=Paper= {{Paper |id=Vol-3659/IJCKG_2023_P5 |storemode=property |title=Formatting SPARQL 1.1 via Parsing Expression Grammar |pdfUrl=https://ceur-ws.org/Vol-3659/IJCKG_2023_P5.pdf |volume=Vol-3659 |authors=Hirokazu Chiba |dblpUrl=https://dblp.org/rec/conf/jist/Chiba23 }} ==Formatting SPARQL 1.1 via Parsing Expression Grammar== https://ceur-ws.org/Vol-3659/IJCKG_2023_P5.pdf
                                Formatting SPARQL 1.1 via Parsing Expression
                                Grammar
                                Hirokazu Chiba
                                Database Center for Life Science, Joint Support-Center for Data Science Research, Research Organization of Information
                                and Systems, 178-4-4 Wakashiba, Kashiwa, Chiba, 277-0871, Japan


                                                                      Abstract
                                                                      The core programming language of the Semantic Web is SPARQL. To increase the productivity of
                                                                      Semantic Web programming, reusability of the SPARQL queries is key. Here, we aim to implement
                                                                      a formatter that fully supports SPARQL 1.1 to enhance the reusability of SPARQL. First, SPARQL 1.1
                                                                      grammar defined in EBNF was transformed into Parsing Expression Grammar (PEG) to generate a
                                                                      SPARQL 1.1 parser. The parser accepts a valid SPARQL query and constructs the abstract syntax tree
                                                                      (AST) of the input SPARQL query. Next, a formatter was implemented to output a SPARQL query from
                                                                      this AST. The SPARQL formatter is available on the command line and also available as a JavaScript
                                                                      library for developing websites. SPARQL ASTs are represented internally in JSON, and can be reused
                                                                      for purposes other than formatting. Furthermore, the PEG expression developed here can be readily
                                                                      modified for similar subgraph matching problems on knowledge graphs. The source code and a website
                                                                      of the SPARQL formatter are available at https://github.com/sparqling/sparql-formatter.

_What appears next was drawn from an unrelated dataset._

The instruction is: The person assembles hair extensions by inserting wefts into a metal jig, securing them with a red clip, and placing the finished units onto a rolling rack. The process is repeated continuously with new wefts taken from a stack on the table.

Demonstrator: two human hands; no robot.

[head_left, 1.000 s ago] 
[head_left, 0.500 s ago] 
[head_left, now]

                                                                      Keywords
                                                                      SPARQL, parser, formatter, PEG, grammar




                                1. Introduction
                                The core of Semantic Web programming is SPARQL [1]. To increase the productivity of
                                Semantic Web programming, enhancing the reusability of SPARQL queries is key. Especially,
                                the readability of code is essential for reusability. However, reformatting the SPARQL query is
                                not a trivial issue. We need to parse the input SPARQL and output it appropriately to reformat
                                it. Parsing a SPARQL query is a complex task because the SPARQL specification has a complex
                                grammar, which is comprised of 173 rules in the format of EBNF. Thus, it is difficult to implement
                                a parser in a conventional sequential programming language.
                                    Several programming languages including JavaScript support Parsing Expression Grammar
                                (PEG) [2] for describing definitions of a grammar in a declarative manner to generate a parser.
                                Here, we aim to implement a formatter that fully supports SPARQL 1.1 by using PEG for
                                command-line use and website development.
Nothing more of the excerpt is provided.